Hillary Clinton is very smart, level-headed, lifetime of public service. She is a wonk and will sweat the details. She has diplomatic experience, she values diversity of people and thought. She will make us proud as our first female president.
—Ruby Austin

The least of two evils!
—Patrick Evans

I have to vote for Trump. We really need to turn this boat around! And the first thing that we need to do is oppose and reject killing off our young and our elderly (“Before I formed you in the womb I knew you, before you were born I dedicated you.” Jeremiah 1:5).
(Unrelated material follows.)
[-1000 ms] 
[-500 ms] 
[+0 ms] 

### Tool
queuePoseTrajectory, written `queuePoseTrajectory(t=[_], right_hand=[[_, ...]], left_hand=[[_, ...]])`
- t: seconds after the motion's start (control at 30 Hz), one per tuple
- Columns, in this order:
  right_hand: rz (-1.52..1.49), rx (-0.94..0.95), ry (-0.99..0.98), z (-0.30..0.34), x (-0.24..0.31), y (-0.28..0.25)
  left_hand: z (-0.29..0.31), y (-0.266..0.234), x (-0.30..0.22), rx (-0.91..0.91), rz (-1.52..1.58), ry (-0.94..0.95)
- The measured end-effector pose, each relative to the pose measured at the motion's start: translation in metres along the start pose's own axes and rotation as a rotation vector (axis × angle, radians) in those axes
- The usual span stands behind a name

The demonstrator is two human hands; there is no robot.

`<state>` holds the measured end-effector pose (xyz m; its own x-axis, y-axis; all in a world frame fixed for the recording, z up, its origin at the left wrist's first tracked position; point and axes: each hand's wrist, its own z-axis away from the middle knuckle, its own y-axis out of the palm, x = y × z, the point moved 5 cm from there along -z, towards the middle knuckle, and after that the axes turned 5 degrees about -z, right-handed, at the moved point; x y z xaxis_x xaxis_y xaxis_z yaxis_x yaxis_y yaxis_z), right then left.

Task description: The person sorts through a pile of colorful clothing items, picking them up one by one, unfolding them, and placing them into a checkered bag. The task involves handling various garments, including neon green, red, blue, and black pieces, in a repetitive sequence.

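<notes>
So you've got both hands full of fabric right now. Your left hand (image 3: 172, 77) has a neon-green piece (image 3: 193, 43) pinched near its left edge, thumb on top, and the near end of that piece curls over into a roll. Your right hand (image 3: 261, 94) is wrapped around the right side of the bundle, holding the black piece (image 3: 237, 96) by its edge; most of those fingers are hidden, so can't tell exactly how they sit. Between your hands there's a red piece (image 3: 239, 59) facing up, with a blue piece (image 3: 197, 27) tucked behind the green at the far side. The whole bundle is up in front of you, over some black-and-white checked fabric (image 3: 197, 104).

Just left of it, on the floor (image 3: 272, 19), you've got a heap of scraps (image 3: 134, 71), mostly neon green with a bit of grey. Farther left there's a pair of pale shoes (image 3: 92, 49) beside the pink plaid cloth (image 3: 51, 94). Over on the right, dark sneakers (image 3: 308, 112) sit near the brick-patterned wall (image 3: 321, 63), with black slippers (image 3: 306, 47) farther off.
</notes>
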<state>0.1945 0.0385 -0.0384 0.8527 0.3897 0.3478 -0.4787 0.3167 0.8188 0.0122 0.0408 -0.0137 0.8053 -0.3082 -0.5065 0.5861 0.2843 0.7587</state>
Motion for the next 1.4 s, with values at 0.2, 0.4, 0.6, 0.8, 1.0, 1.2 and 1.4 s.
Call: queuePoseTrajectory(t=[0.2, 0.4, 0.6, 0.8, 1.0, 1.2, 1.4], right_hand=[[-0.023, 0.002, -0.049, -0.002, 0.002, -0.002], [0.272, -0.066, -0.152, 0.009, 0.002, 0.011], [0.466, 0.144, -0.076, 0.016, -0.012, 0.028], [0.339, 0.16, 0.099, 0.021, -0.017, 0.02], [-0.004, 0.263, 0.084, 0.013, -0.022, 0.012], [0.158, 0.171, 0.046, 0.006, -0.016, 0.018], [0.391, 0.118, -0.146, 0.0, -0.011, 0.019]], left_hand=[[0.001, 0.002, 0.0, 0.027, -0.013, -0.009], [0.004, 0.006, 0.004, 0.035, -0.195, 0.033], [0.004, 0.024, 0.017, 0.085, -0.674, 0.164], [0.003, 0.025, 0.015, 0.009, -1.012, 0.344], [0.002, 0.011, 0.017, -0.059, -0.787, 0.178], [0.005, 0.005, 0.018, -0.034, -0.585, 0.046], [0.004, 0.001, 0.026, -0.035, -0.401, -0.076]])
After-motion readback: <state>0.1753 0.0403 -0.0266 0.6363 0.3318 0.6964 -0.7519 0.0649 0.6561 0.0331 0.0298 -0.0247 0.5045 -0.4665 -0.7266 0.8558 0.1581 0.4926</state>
Of all the issues with which we deal or look the other way and let happen, premeditated destruction of life and assaulting human dignity are the absolute worst of all intrinsic evils. (“If we accept that the mother can kill even her own child, how can we tell other people not to kill one another? … Any country that accepts abortion is not teaching its people to love one another, but to use violence to get what they want. This is why the greatest destroyer of love and peace is abortion.” —Mother Teresa). If we could just get this one right, it is much easier to imagine how the rest of America’s challenges could fall into place!
—B. Moser, Canandaigua

Voting for Trump is indeed a gamble. But as we saw with Obama, who was inexperienced too, he accomplished little in eight years without Congress’ support. The big difference to me is Trump tells you what he thinks, Hillary tells you what she thinks you want to hear.